Both official media and an opposition group on Sunday branded as a failure a world powers deal on a transition plan for Syria a day after more than 80 people were reported killed in violence nationwide.
World powers meeting in Geneva on Saturday agreed a transition plan that could include current regime members, but the West did not see any role for President Bashar Assad in a new unity government.
Russia and China insisted that Syrians themselves must decide how the transition should be carried out rather than allow others to dictate their fate.
Moscow and Beijing, which have twice blocked U.N. Security Council resolutions on Syria, both signed up to the final agreement that did not make any explicit call for Assad to cede power.
Both official Syrian media and the opposition Local Coordination Committees (LCC) group demonstrated rare agreement on Sunday in slamming the outcome of the Geneva talks.
The meeting "failed," trumpeted Al-Baath, newspaper of the ruling party.
"The agreement of the task force on Syria in Geneva on Saturday resembles an enlarged meeting of the U.N. Security Council where the positions of participants remained the same," it said.
The LCC, which organizes protests on the ground in Syria, said the outcome showed once again the failure to adopt a common position.
It called the transition accord "just one version, different in form only, of the demands of Russian leaders allied to the Assad regime and who cover it militarily and politically in the face of international pressure."
"The new agreement contains obscure turns of phrase that give the Assad regime's gangs another chance to play for time in suppressing the popular revolution and to silence it through violence and massacres."

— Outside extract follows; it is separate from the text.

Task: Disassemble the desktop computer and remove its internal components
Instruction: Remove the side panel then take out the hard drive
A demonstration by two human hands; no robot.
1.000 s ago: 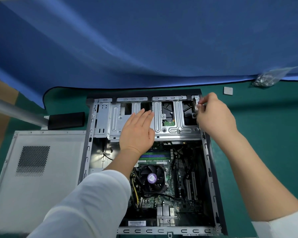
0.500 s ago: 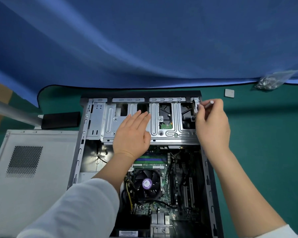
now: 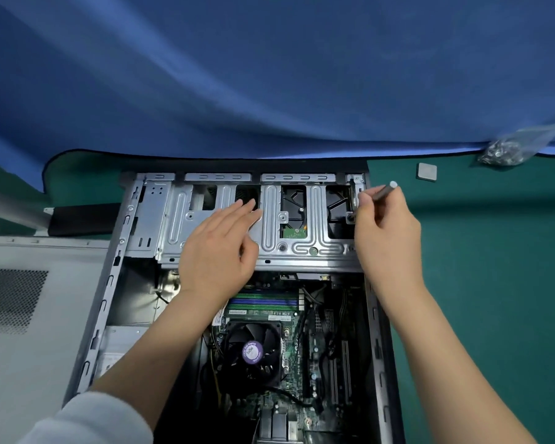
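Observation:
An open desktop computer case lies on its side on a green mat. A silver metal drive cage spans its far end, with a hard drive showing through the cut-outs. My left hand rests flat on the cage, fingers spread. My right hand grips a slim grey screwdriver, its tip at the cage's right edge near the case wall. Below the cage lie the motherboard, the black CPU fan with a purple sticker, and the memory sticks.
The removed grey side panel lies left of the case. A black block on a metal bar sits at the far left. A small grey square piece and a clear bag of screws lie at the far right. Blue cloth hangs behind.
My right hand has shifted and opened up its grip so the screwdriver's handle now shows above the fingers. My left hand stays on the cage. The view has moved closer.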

At least 83 people were killed, mostly civilians, on Saturday, and hundreds more were trapped in Douma north of Damascus as regime forces stormed the town, the Syrian Observatory for Human rights said.
In the single most serious incident, mortar fire killed 30 civilians at a funeral in the town of Zamalka, 10 kilometers (six miles) east of Damascus, the Britain-based watchdog said.
The Geneva deal came despite initial pessimism about the prospects of the talks amid deep divisions between the West and China and Russia on how to end the violence that the Observatory says has killed more than 15,800 since March 2011.
U.N. and Arab League envoy Kofi Annan did not name names in Geneva, and said it was up to the Syrians to decide who they wanted in a unity government.
But he added: "I would doubt that Syrians... would select people with blood on their hands to lead them."
U.S. Secretary of State Hillary Clinton made it clear that Washington did not see a role for Assad in the transition.
"Assad will still have to go. He will never pass the mutual consent test," she said.
French Foreign Minister Laurent Fabius took the same stance, saying: "It's clear that Assad must stand down," adding that the transition government "will exclude murderers."
British Foreign Secretary William Hague admitted the deal was a "compromise agreement" as Russia played up the fact that it had convinced other world powers that it would be "unacceptable" to exclude any party from the transition process.
A long-time Syria ally, Russia is loath to cast Assad aside, even as relations between Moscow and Damascus have cooled.
Russian Foreign Minister Sergei Lavrov said: "How exactly the work on a transition to a new stage is conducted will be decided by the Syrians themselves."
"There are no demands to exclude from this process any one group. This aspect had been present in many of our partners' proposals. We have convinced them that this is unacceptable."
Chinese Foreign Minister Yang Jiechi also stressed that "outsiders cannot make decisions for the Syrian people."
Annan warned at the opening of the meeting that history would not look favorably on leaders who failed to chart a strategy to end the bloodshed.
A failure to unite also raised the specter that the deadly conflict in the strategic Middle East country could spill over to the region and expose the world to fresh threats, the former U.N. chief said.
"History is a somber judge -- and it will judge us all harshly if we prove incapable of taking the right path today," Annan told the five permanent Security Council members -- the United States, Russia, Britain, China and France -- as well as regional powers Qatar, Turkey, Kuwait and Iraq.
While the violence rages in Syria there is also mounting concern about the destabilizing impact it has on the region, in particular Jordan and Lebanon.
And the Turkish-Syrian border remains a potential flashpoint.
Turkey has sent tanks, troops and missile batteries toward the frontier, after Syria shot down a Turkish jet just over a week ago.